_INSTRUCTIONS TO FOLLOW_: Where does "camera" occur in the listing? Copy every line that holds it.

-- THE DATA follows --

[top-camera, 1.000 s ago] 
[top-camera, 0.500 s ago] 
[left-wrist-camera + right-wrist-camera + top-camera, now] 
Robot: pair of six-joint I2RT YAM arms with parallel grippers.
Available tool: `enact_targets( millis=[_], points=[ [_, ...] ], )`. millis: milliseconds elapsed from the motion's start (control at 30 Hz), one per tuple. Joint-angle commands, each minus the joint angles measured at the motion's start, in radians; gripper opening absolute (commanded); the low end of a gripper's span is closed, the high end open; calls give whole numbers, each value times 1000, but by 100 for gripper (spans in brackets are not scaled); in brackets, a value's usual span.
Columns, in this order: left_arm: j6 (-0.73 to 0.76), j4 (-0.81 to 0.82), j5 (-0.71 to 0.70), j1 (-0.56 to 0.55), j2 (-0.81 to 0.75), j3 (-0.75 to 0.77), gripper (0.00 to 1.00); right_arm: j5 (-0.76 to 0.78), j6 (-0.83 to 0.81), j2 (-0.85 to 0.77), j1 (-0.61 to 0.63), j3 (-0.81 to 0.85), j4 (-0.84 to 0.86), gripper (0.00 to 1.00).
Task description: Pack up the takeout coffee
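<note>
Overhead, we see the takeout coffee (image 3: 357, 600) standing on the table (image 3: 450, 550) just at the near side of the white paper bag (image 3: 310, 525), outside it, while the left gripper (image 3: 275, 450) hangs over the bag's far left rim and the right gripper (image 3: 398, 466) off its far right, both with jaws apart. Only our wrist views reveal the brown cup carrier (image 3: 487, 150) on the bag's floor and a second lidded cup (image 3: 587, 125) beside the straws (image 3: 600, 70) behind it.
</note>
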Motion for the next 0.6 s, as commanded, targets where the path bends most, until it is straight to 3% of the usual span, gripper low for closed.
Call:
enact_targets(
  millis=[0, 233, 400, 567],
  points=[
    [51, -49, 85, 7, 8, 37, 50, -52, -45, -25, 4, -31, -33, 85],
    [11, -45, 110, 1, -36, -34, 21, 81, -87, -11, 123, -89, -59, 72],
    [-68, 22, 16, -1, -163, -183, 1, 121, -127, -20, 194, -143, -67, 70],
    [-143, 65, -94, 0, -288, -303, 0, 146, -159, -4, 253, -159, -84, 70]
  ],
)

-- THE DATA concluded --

_ANSWER TO THE PROBLEM_:
[top-camera, 1.000 s ago] 
[top-camera, 0.500 s ago] 
[left-wrist-camera + right-wrist-camera + top-camera, now] 

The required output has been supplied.